W3C home > Mailing lists > Public > www-style@w3.org > April 2008

Re: WebFonts ready for use

From: Brad Kemper <brkemper@comcast.net>
Date: Wed, 30 Apr 2008 07:44:43 -0700
Cc: Paul Nelson <paulnel@winse.microsoft.com> (ATC), Håkon Wium Lie <howcome@opera.com>, "www-style@w3.org" <www-style@w3.org>
Message-Id: <8D0AAB33-B667-42D2-95E7-C4D619F5F003@comcast.net>
To: Maciej Stachowiak <mjs@apple.com>

On Apr 30, 2008, at 3:42 AM, Maciej Stachowiak wrote:

> Is that really the case? This page on a popular web app serves me a  
> 130k image, 60k of markup, 80k of CSS, and 500k of script: <http://www.flickr.com/photos/othermaciej/62682052/ 
> >. These are rough counts from using the Activity window in Safari  
> on an uncached load.

Some of us don't serve up large script libraries (because of their  
size), especially through https, but are still very interested in  
using @font-face, and maybe with not just one font at a time, but two  
or three.

Also, if the page is blank until the font loads, then that is a bigger  
problem than if a picture doesn't load or a script is not yet available.
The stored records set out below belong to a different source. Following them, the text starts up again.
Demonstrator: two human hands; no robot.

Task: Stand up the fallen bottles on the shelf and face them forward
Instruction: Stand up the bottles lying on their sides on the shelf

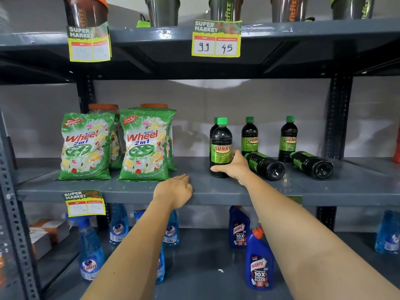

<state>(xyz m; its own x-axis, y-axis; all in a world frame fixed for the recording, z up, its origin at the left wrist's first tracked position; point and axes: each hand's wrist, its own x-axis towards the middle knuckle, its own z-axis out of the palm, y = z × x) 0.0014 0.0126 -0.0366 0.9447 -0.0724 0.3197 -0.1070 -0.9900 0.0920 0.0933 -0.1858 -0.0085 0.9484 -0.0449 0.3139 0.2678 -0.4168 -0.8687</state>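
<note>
On the grey middle shelf stand dark Sunny bottles with green caps. My right hand is wrapped around the base of the front upright bottle, whose label faces me. Another bottle stands close behind it, mostly hidden. Two more upright bottles stand further right. Two fallen bottles lie on their sides, bases toward me. My left hand rests flat on the shelf's front edge, holding nothing.
Green Wheel detergent bags stand at the left of the same shelf. Price tags hang from the shelf above, which carries shaker cups. Below are blue Colin spray bottles and Harpic bottles. Dark steel uprights frame the bay.
</note>
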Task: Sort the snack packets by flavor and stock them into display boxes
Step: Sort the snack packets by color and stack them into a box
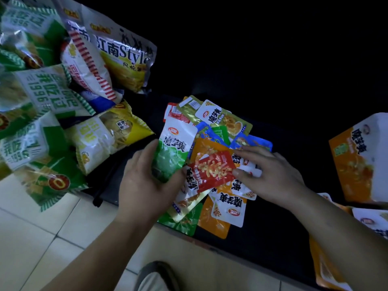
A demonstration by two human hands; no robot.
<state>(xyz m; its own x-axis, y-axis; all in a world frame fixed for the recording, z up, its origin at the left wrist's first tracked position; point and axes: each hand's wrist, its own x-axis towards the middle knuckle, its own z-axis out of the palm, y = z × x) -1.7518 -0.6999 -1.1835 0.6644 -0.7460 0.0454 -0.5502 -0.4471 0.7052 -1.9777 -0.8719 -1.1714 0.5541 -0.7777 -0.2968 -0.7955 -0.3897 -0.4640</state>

> Many of the fonts on my Mac OS X Leopard system range from 32k to  
> 600k. These do not seem big compared to normal web resources.

It adds up if you need two or three of them, and need to traverse sub- 
domains with the same font needs.

> The very biggest fonts I see (with really wide unicode repertoires  
> and lots of CJK glyphs) are around 15M. These are closer to the size  
> of a video or large PDF. With fonts of that size one would likely  
> want to reduce the glyph repertoire to only include glyphs for  
> needed scripts before serving.

Yes, it is too bad that the UA cannot load the font in chunks. Load  
just the range of glyphs needed for the current page, then if another  
page needs more glyphs then just download them and add them on to what  
you already have. Otherwise, when you subset, you end up having to re- 
download a lot of the same glyphs of the same font for pages that have  
different subsets.

> It seems to me the font size concern may be overblown.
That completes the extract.